A partial archive of https://discourse-mediawiki.wmflabs.org as of Saturday May 21, 2022.

Accessing a Commons thumbnail via Wikidata

unuaiga

Hi,

I’m developping a language learning program in which I illustrate words with a picture. The words are labels of Wikidata items I get width a sparql query. In this query, I also retrieve the picture linked to the item.

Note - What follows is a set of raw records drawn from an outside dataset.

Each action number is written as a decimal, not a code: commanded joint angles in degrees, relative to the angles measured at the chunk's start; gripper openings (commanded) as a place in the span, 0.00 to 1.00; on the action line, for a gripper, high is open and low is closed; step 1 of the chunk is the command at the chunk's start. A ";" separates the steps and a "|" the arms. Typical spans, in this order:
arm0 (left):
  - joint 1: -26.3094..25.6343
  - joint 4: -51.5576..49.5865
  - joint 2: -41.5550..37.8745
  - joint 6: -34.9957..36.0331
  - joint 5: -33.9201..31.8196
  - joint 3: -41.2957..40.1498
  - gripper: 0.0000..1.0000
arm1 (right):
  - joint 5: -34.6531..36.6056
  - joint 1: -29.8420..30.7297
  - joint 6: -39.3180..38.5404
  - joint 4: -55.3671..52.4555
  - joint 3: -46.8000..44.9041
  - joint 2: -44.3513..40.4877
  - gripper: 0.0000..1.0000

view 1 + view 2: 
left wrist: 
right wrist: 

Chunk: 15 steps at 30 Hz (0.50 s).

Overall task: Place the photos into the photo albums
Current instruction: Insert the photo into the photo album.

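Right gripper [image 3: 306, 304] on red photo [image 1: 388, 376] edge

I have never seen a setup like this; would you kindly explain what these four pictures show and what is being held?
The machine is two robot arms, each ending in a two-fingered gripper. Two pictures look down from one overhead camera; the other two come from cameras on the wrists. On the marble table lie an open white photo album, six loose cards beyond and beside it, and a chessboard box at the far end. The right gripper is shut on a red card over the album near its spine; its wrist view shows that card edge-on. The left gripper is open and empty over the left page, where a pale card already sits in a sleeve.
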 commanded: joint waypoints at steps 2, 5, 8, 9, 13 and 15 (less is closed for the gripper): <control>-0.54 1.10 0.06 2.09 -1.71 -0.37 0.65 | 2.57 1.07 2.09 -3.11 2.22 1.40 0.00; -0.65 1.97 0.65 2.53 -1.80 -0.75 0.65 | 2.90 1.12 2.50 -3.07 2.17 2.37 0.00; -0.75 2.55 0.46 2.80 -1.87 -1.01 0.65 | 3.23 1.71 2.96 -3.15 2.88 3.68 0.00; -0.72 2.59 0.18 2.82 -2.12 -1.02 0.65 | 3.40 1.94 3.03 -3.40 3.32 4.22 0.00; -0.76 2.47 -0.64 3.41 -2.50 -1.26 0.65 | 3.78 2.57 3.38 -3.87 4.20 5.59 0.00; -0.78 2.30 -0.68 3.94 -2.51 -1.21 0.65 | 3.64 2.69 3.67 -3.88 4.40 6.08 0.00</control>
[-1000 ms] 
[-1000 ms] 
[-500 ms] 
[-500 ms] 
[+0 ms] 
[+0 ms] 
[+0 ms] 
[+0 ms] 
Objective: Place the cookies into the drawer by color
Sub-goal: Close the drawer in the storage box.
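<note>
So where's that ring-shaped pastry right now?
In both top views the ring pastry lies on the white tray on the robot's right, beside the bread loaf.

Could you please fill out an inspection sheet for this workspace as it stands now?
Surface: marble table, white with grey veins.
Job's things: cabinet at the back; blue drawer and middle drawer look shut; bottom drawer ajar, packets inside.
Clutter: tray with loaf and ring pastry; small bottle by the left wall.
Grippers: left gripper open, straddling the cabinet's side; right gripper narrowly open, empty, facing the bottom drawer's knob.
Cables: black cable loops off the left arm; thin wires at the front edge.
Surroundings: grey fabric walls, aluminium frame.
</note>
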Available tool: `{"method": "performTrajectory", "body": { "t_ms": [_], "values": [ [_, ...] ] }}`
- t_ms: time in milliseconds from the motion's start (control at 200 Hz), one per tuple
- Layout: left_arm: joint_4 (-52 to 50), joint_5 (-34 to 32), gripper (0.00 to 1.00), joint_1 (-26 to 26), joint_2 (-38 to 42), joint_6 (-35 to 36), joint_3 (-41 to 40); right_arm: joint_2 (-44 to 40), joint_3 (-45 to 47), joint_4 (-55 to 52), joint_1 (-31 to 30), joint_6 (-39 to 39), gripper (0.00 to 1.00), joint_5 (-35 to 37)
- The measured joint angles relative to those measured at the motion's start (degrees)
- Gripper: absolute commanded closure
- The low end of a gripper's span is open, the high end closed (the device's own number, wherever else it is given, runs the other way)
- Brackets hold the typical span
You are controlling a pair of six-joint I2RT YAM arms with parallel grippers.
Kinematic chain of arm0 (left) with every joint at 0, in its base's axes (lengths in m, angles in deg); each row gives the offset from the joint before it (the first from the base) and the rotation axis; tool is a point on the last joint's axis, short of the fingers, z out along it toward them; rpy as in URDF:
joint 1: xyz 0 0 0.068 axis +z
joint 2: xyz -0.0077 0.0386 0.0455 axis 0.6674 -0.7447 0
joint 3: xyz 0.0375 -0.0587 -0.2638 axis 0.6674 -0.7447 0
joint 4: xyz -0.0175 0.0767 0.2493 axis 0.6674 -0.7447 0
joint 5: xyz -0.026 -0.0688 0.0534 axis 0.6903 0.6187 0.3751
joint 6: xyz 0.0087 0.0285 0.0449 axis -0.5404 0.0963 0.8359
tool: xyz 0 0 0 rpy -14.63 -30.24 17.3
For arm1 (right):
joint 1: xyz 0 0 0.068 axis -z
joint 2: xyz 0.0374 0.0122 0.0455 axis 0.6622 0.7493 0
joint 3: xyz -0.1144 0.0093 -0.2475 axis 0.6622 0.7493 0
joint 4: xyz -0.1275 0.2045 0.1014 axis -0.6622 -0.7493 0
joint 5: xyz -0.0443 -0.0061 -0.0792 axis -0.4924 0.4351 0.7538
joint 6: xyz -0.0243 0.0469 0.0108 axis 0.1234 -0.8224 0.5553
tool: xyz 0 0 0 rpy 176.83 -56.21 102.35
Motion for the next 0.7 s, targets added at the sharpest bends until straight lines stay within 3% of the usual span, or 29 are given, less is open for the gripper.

    SELECT ?label ?image  WHERE {
      ?ident wdt:P31|wdt:P279 wd:Q1075.	
      ?ident rdfs:label ?label.		
      ?ident wdt:P18 ?image.		
      FILTER (lang(?label)="fr")
      
    }
    LIMIT 12

The retrieved picture is a redirection to Commons, e.g. http://commons.wikimedia.org/wiki/Special:FilePath/Owoce%20wisni.jpg

I would like, from this url, acces to the url of a thumbnail of the picture (to minimize my pages loading time). For instance, I would like to obtain the file url : https://upload.wikimedia.org/wikipedia/commons/thumb/4/46/Owoce_wisni.jpg/320px-Owoce_wisni.jpg

Is that an automatic way to do this ?

Thanks a lot

Tgr

There probably is a nicer way to do it within SPARQL, but you can just cut off the prefix and send the filename to the imaginfo API:
https://commons.wikimedia.org/w/api.php?action=query&format=json&formatversion=2&prop=imageinfo&iiprop=url&iiurlwidth=320&titles=File:Owoce%20wisni.jpg

unuaiga

Hi,

Someone gave me the answer. I have to add “?width=300px” at the end of the url, and if there is one, to remove the “File:”. E.g. :
http://commons.wikimedia.org/wiki/Special:FilePath/Owoce%20wisni.jpg?width=300px

I could also use the API, but the url solution is simpler.

Thanks

Tgr

Terrible for caching though. That URL loads a special page and issues a redirect every time you use it.

Abbe98

For anyone looking for an answer in the future. It’s possible to calculate thumbnails based on the filename:

The interesting part of an thumbnail URL is the following:

/4/46/

It’s calculated from the MD5 hash of the filename, in this case:

46fe0cdbf75cf2cd9626125af14cd4a6

The first section of the URL subset is the first character of the MD5 hash and the second part is the two first characters.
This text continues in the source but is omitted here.